Traditional relational systems are properly defined and use a schema to describe different elements, and these include tables, indexes, and rows. When storing data in such systems, the information will need to be formatted heavily so that it fits into the table structure. In the process, any undefined details will be sacrificed.
This issue is fixed with modern systems as they are developed to be schemaless. They save each item in its own document with a partial schema and won’t touch the raw information. This way, every detail will be included and nothing is changed to fit into the current schema. The databases are meant to make almost no changes to your data.
These systems are able to provide more flexible schemas and can be used for faster and more iterative development. This feature makes the system more favourable for structured and unstructured data. Although modern systems sacrifice some consistency for availability, they are still able to guarantee eventual consistency or consistency in the long run. That means all clients will access a single readable version of the data.
It is worth noting that NoSQL systems run on the concept of CAP priorities as opposed to ACID properties, where the developer can choose two out of three priorities (Consistency-Availability-Partition Tolerance). The concept behind this is that it is very hard to achieve all three priorities in a changing distributed node system. NoSQL systems are commonly referred to as BASE (Basically Available, Soft State, Eventually Consistent), and this acronym is meant to be contrasted to ACID.
Time to live
The time to live or TTL is the period in which data should exist on a network before being discarded. With this feature, developers are able to automatically expire the records. Once this period passes, the data will not appear in any statistics and will no longer be retrievable. Developers can modify the TTL values any time before the data expires.
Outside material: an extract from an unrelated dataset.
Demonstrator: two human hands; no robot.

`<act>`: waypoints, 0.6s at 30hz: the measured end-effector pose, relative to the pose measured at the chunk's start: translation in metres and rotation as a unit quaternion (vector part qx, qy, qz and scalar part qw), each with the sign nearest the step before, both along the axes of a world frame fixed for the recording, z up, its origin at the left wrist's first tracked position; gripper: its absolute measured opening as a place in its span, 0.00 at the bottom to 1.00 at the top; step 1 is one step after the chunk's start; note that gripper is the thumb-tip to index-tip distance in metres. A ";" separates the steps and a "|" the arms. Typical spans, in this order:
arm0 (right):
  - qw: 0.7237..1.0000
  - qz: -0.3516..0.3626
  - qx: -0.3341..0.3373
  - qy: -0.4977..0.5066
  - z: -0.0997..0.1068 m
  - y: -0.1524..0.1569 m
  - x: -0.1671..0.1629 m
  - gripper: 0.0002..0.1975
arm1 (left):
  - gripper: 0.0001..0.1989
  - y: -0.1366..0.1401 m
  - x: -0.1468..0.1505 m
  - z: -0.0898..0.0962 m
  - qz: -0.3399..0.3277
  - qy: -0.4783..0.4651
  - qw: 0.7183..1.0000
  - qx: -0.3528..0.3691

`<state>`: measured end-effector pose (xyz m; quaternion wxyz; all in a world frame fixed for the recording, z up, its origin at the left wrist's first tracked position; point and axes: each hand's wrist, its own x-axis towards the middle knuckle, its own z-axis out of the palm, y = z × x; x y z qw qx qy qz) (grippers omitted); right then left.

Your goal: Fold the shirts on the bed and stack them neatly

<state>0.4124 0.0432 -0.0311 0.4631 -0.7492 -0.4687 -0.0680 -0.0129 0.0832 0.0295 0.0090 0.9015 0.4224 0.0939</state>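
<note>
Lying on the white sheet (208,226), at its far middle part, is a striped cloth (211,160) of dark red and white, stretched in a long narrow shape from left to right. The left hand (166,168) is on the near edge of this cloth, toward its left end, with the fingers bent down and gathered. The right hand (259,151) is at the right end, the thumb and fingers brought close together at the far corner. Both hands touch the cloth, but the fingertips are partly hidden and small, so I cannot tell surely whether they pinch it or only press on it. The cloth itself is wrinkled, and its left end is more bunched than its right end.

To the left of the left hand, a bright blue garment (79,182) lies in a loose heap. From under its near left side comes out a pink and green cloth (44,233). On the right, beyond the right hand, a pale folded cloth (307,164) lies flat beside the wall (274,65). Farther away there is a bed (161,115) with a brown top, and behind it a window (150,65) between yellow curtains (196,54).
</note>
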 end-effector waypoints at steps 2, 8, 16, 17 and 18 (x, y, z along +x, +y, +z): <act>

Using time to live is more efficient than manual user deletion since it avoids the overhead of writing a log entry for the deletion.
Is NoSQL better for Big Data?
Not Only SQL was developed for operational needs, and that means it is used with real-time applications that often interface with external parties or customers. Users are able to query the data and search through the information as it changes. This type of database makes it possible for organizations to enjoy high-performance and agile processing at larger scales. It is also able to store unstructured data on different processing nodes and servers. These benefits have made NoSQL an excellent choice for processing big data, especially when compared to RDBMS.
Lots of major companies today use this type of database for big data processing. For example, Facebook uses HBase for Hadoop for its messaging infrastructure. Twitter also uses HBase to generate, store, log, and monitor data around people’s searches. The same system is used by Stumble Upon for analysis and storage. CERN, the European nuclear research organization, uses MongoDB to gather information on the huge particle collider ‘Hadron Collider’.
What’s the future for NoSQL?
Up until recently, RDBMS enjoyed a monopoly. However, with the rapid expansion of data, Not Only SQL has seen massive growth, and systems like MongoDB and HBase have quickly caught up with traditional ones like Oracle and MySQL. Given the agility, scalability, and versatility of NoSQL systems, they are highly likely to gain momentum over the next few years. It is also expected that more people will start using cloud NoSQL systems like Google’s Cloud Datastore. There may also be a growing interest in using these databases for DevOps since these systems offer high levels of scalability and schema flexibility.
The rising popularity of these systems will also cause a shift in the roles of database administrators or DBAs. Most of their current roles will be filled by AI and adaptive machine learning systems. Because DBAs won’t have to bother with mundane tasks, they are more likely to take up more strategic roles and might have to focus on DevOps.